雖說被安室透耽擱了一點時間,但你還是在規定時間內把文件送到了琴酒手上。
在他檢查文件的時候,你盯著他陰郁的側臉,嘴巴張開了又合上,猶豫再三還是沒把我想換個代號這句話說出口。
畢竟你在組織里只見過代號換人,還沒見過人換代號。只怕你剛說出口,琴酒就要問你是不是活膩了在找死。
果然唯一的辦法還是找時光機。
在你臨走前,琴酒像是突然想到了什么,隨口問了你一句。
“貝爾摩德介紹的新人怎么樣”
你覺得自己的頭上又冒出了「危」字。
“呃長相是我的菜”
“”
他眼刀扎人真的很痛,你打了個寒顫立刻改口。
“我和他只交接了文件,詳細的事情沒有過問,不過既然是貝爾摩德介紹的,應該可以信任。”
可惡,憑什么安室透那樣一見面就威脅你,你卻還要在琴酒面前幫他打掩護。
“哼。”
琴酒嗤笑一聲,丟給你一疊夾著照片的文件,你慌亂中接住,在他的眼神示意下快速翻閱了一遍,看到了好幾個熟人。
不是吧,不是吧,這日子還能不能過了
“這是最近的接觸名單和新人,你去調查一下,別讓警方的狗混進來。”
“那個這種事情,不在我的工作范圍內吧”
你的眉頭死死擰在一起,一時間連自己還要呼吸這件事都快忘掉。
組織是一張隱藏在陰影里的巨大蛛網,除了boss沒人清楚組織的線都埋藏在什么地方,每一個觸網接觸組織的人都會引來捕食者的觀察,想掙脫蛛網重回光明的飛蛾只有一個死字,更不用說警方的獵狗。
只有同為捕食者,愿意融入黑暗為組織賣力的人,才能真正被任用。
至于如何分辨,組織內會對每一個接觸的人進行背景徹查。這方面的工作從來不是琴酒負責的,自然也不在你的工作范圍內。
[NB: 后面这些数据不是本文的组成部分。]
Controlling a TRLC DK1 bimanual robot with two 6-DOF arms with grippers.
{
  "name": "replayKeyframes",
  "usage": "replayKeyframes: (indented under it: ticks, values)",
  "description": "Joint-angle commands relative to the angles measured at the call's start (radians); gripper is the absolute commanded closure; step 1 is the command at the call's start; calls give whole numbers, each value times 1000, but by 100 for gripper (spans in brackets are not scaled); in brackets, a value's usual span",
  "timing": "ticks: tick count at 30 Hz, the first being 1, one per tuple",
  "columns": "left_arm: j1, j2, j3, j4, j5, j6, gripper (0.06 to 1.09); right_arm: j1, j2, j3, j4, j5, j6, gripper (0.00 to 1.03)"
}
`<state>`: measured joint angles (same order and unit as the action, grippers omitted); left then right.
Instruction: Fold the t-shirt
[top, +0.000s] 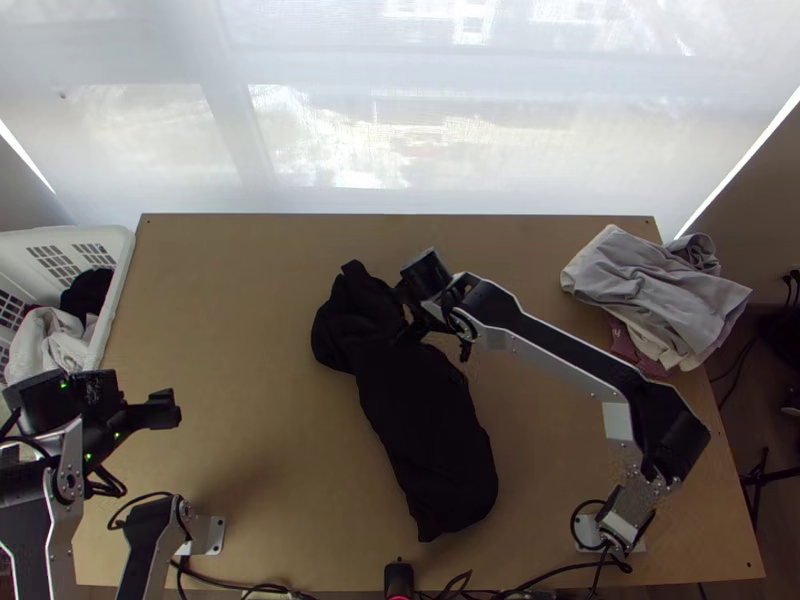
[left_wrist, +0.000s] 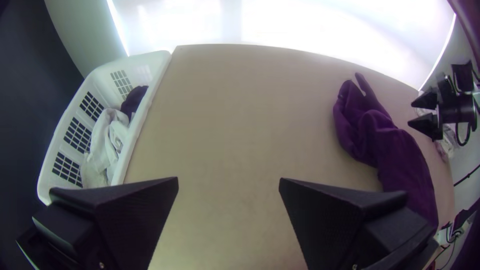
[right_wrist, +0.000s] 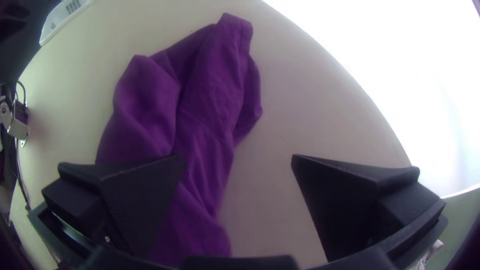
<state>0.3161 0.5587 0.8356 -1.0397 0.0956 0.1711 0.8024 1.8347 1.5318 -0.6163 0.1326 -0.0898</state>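
The t-shirt (top: 425, 430), black from above and purple in the left wrist view (left_wrist: 400, 150) and right wrist view (right_wrist: 207, 110), lies bunched in a long narrow heap, slanting across the middle of the table. Over its upper right edge is my right gripper (top: 408, 305); the right wrist view shows this gripper (right_wrist: 239, 159) open, one finger over the cloth and the other over bare wood. My left gripper (top: 165, 410) is above the table's left side, well apart from the shirt. Its fingers stand wide open with nothing between them in the left wrist view, gripper (left_wrist: 228, 181).
A white basket (top: 118, 290) holding white and dark cloths stands at the left edge. Grey and light clothes (top: 650, 290) lie piled at the right edge, with a maroon piece (top: 628, 345) beneath. Cables (top: 540, 578) run along the near edge. Bare wood separates basket and shirt.
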Motion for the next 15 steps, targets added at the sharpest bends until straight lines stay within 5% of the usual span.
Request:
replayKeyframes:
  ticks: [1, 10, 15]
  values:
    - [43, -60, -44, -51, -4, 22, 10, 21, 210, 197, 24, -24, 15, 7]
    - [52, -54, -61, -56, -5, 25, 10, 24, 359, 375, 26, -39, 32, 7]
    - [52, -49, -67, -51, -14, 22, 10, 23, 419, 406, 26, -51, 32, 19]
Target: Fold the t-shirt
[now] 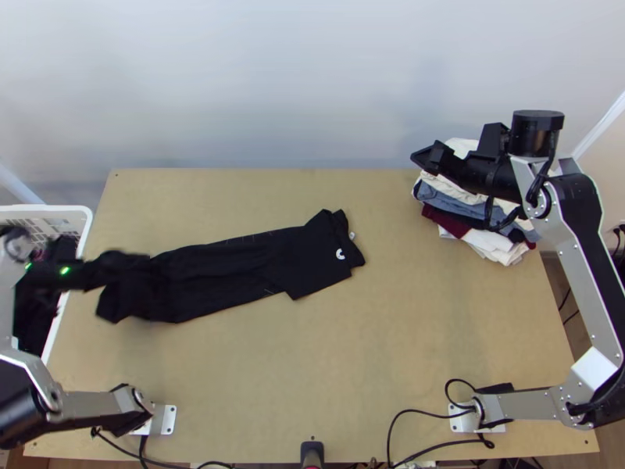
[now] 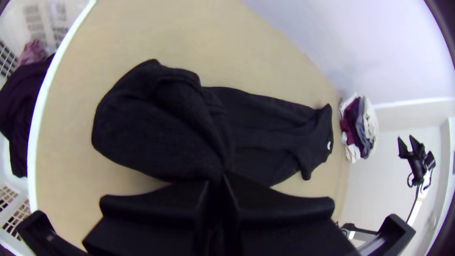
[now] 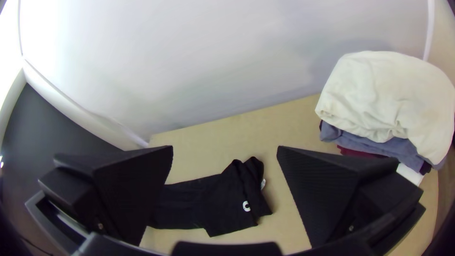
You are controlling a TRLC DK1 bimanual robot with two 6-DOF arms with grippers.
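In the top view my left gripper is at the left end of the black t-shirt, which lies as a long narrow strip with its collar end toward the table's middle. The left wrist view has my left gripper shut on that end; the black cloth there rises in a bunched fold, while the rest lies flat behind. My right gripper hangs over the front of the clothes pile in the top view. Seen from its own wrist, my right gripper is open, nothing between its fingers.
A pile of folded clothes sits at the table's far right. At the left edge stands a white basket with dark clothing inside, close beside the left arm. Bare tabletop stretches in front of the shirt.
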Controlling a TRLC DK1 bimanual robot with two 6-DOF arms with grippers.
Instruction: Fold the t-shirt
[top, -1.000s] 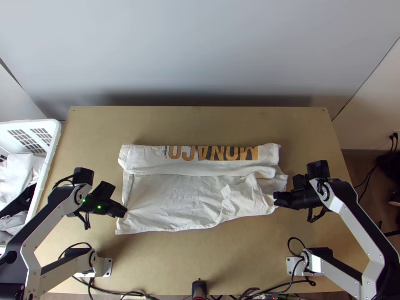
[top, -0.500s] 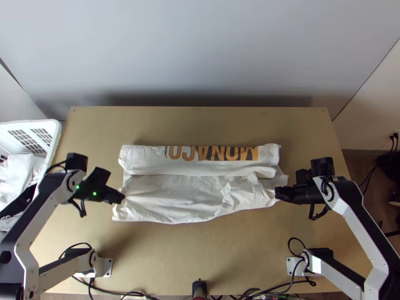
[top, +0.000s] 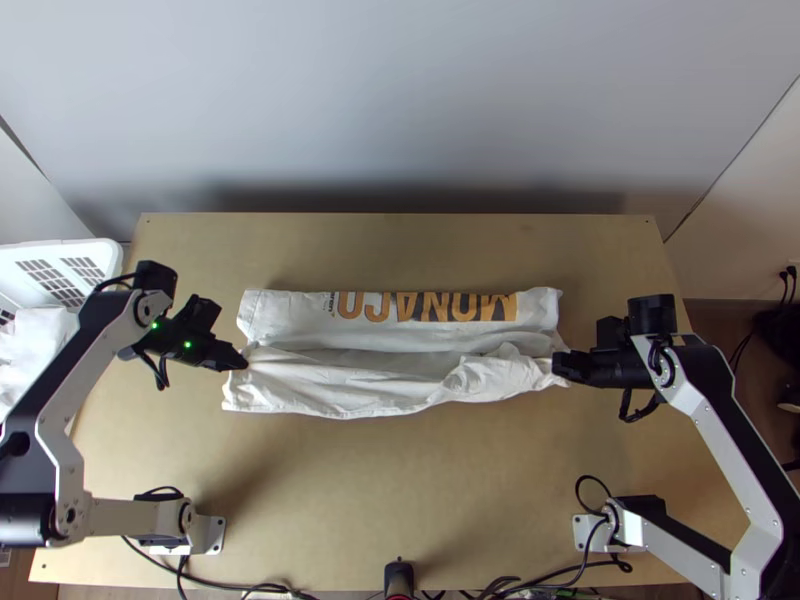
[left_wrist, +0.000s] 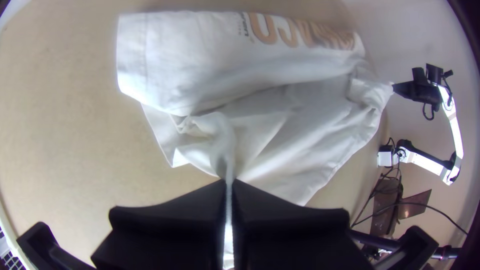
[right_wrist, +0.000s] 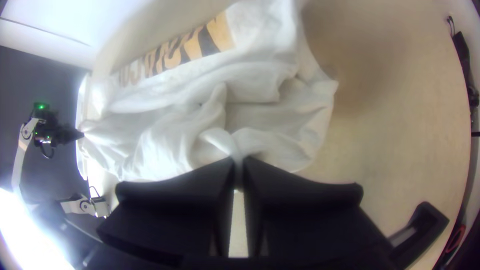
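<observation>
Twice gripped: near the left side of the t-shirt (top: 345, 372) by the left gripper (top: 242, 362), near the right side by the right gripper (top: 560, 367). In both wrist views, closed firmly, with a narrow fold of cloth pinched. Lies on the table (top: 400, 500), with the far part already folded to a wide printed band (top: 440, 306), and with the near part gathered and wrinkled between the two holds.

Just now, carried away from the near side of the table together with both grippers, more at the left than at the right. Brings so the near edge (top: 340, 414) closer to the band, and makes the plain part between them clearly narrower. Compared with before, less flat at the left, and now drawn into long creases from side to side. At the right, more bunched and rounded.

For the task, means probably the next fold: to lay the near part over the band. Seems well advanced, but not finished. Needs next, in my judgement, to travel evenly with both holds, to keep light tension, then to lower and release. Could go wrong by uneven pull, leaving a slanted edge, or by closing over the bunch and making a lump inside.
</observation>
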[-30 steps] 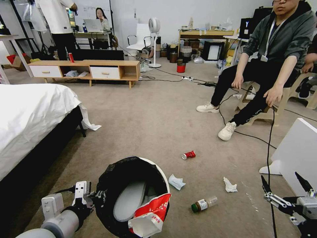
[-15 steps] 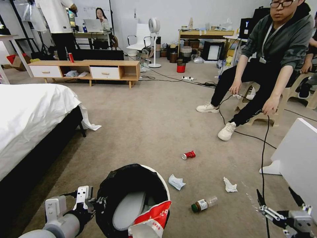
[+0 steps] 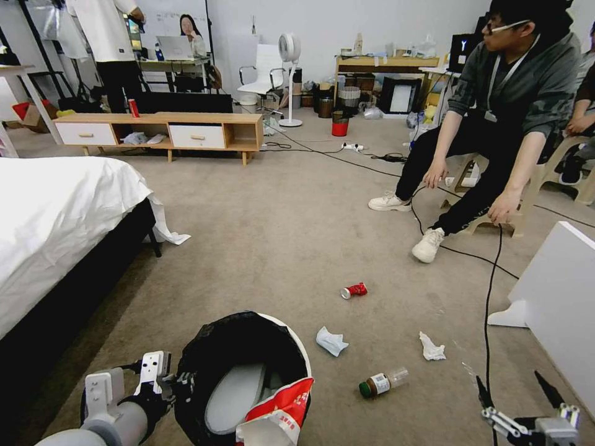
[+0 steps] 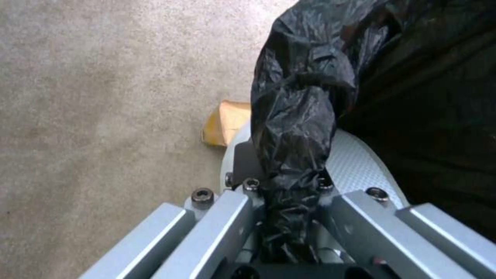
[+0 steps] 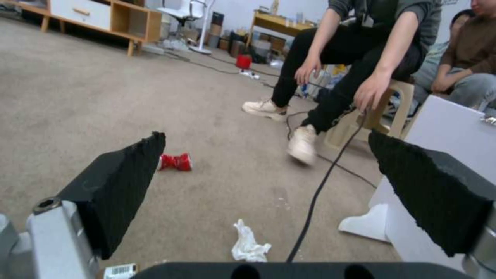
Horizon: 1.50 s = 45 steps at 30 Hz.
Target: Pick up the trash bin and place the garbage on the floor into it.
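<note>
My left gripper (image 4: pixel 289 201) clamps the crinkly black bag at the rim of the trash bin (image 3: pixel 291 337), whose lower edge is cut off. A red snack packet (image 3: pixel 279 406) hangs inside. My right gripper (image 3: pixel 511 396) gapes wide above the carpeted floor (image 3: pixel 279 235), near a crumpled tissue (image 3: pixel 432 348).

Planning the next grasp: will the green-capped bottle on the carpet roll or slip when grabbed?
The bottle lies on its side on the floor, so a nudge probably rolls it. Its clear smooth body looks slippery and likely light. The open right gripper hangs nearby.
</note>
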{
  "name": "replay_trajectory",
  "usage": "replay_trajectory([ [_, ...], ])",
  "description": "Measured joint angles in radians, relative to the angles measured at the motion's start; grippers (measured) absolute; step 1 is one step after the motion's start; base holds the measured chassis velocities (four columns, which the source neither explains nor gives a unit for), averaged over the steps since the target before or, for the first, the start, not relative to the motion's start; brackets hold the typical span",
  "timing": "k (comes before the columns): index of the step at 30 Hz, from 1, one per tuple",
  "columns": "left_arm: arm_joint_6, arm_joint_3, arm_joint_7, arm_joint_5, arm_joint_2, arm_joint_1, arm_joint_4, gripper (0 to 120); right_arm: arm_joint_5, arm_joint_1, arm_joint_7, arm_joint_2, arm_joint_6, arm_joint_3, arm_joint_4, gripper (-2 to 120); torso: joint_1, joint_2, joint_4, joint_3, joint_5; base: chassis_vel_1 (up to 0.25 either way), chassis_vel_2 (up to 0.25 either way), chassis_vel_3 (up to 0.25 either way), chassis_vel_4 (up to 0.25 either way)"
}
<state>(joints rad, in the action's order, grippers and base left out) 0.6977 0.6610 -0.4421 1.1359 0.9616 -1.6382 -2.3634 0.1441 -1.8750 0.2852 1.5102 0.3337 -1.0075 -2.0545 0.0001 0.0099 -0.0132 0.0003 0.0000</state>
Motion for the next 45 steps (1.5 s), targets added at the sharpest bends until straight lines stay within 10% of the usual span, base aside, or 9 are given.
replay_trajectory([
  [45, -0.003, -0.016, 0.009, -0.011, 0.004, 0.011, 0.001, 1, 0.007, 0.007, 0.065, 0.017, 0.03, -0.026, 0.019, 100, 0.0, 0.0, 0.0, 0.0, 0.0, -0.037, 0.039, 0.038, -0.038],
])
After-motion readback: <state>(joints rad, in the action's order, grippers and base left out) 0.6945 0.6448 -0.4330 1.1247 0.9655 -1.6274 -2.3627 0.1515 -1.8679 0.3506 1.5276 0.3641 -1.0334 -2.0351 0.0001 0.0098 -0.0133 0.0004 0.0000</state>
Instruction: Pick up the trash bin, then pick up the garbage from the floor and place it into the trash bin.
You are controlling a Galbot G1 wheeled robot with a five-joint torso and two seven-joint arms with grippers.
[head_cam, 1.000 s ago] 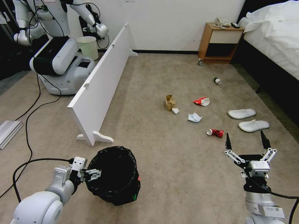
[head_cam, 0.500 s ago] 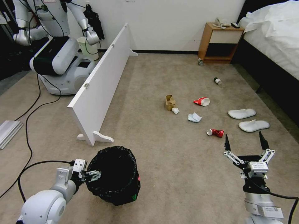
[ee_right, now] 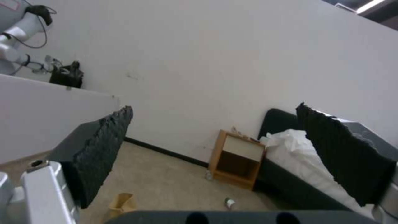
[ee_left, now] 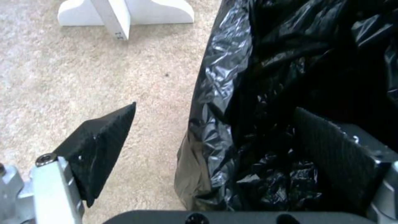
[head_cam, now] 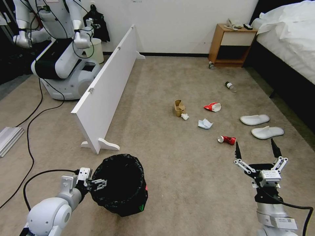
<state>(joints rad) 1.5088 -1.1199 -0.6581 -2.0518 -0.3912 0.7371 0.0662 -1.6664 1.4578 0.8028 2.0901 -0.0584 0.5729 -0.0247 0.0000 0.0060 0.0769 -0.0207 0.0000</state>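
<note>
One claw point(head_cam: 98, 183) astride trash bin point(head_cam: 119, 186) rim

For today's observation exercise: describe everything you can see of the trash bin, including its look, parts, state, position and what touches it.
The trash bin is small, round and red, though a crinkly, glossy black plastic bag lines it and drapes over its rim, hiding most of the wall. It stands upright and open-topped on the beige carpet, near the foot of the white panel. The left gripper straddles its rim, open: one finger inside the bag, the other outside, clear of it.
</note>
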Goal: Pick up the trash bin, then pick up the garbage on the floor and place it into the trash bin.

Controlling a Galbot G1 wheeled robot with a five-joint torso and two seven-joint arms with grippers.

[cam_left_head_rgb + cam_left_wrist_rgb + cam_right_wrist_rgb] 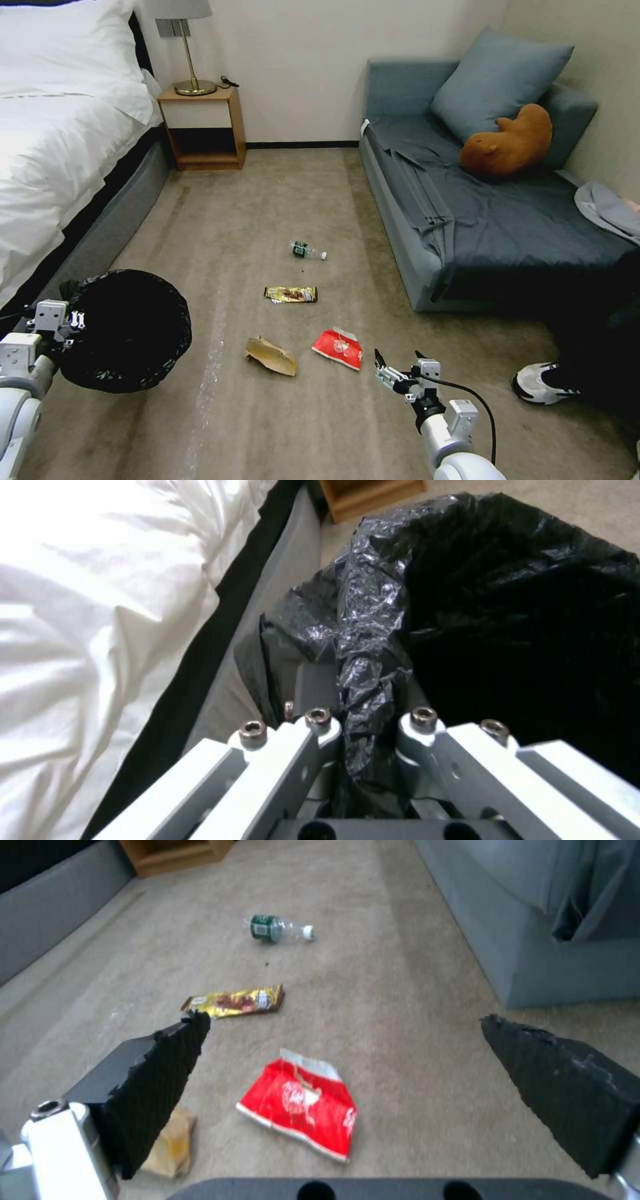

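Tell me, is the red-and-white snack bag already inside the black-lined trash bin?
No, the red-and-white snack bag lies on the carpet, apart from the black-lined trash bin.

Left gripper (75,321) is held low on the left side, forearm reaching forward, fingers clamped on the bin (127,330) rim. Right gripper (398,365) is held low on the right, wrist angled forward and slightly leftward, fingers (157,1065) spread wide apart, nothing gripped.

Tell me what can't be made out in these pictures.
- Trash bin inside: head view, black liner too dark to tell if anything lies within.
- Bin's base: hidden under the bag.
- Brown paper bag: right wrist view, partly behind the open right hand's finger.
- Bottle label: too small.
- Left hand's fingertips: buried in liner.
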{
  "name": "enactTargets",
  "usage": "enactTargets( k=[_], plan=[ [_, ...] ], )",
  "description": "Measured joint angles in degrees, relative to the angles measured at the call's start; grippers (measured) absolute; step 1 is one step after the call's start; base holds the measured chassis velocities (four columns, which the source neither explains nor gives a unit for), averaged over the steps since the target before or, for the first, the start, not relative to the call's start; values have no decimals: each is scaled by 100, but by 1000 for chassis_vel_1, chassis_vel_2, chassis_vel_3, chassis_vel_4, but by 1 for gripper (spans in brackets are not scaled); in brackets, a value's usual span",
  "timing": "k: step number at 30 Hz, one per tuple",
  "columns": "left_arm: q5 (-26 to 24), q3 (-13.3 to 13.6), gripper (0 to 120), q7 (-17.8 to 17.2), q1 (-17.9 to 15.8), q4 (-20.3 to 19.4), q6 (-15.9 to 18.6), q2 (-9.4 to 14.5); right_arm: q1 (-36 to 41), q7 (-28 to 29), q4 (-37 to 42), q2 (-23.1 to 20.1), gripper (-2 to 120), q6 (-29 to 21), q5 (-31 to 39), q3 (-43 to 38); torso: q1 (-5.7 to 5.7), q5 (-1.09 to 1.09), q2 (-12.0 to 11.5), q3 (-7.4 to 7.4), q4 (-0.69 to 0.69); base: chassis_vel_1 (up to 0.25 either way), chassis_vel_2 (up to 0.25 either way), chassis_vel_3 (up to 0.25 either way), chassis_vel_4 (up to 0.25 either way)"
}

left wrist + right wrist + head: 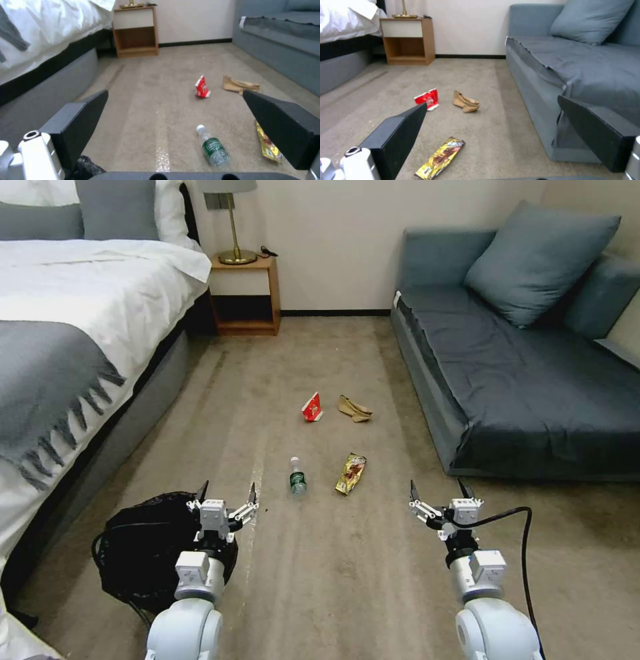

“之前負責的家伙放進來一個臥底,以防萬一把他和臥底一起清理掉了,現在由你接手。”
琴酒這句話說得很慢,期間還慢悠悠地掏出打火機給自己點上煙,隔著煙氣你看不清他的神情,但你可以感受到那種徹骨的寒氣從腳跟爬上來。
沒記錯的話,那人已經負責這方面好幾年了,沒想到只是因為放錯一個人就被殺掉了。哈哈該說不愧是做事必須斬草除根不留后患的琴酒嗎
你幾乎不敢呼吸,瞳孔迅速地放大又縮小,在紙張被捏起褶皺的一瞬間回過神來,你盯住紙上的三個假名,滿腔翻卷的恐懼情緒被慶幸壓回深處,甚至隱隱覺得有點好笑。
按琴酒的標準來看,放錯一個人就要死一次,那你要死三次可能是四次才夠,但是你只有一條命,一保四,想想簡直穩賺不虧。
這就是把握酒廠水龍頭的感覺嗎,太刺激了,愛了愛了。
在他們還什么都不知道的時候,你已經被琴酒連趕帶踹,攆進了紅方的領域。
水無憐奈、降谷零、諸伏景光,我把你們放進組織之后,你們的小尾巴可要藏嚴實了,要是輕舉妄動害死我,我真的做鬼都不會放過你們的。
回到公寓的時候已經是傍晚了,今天也沒有時間做晚飯的你只好又去了便利店。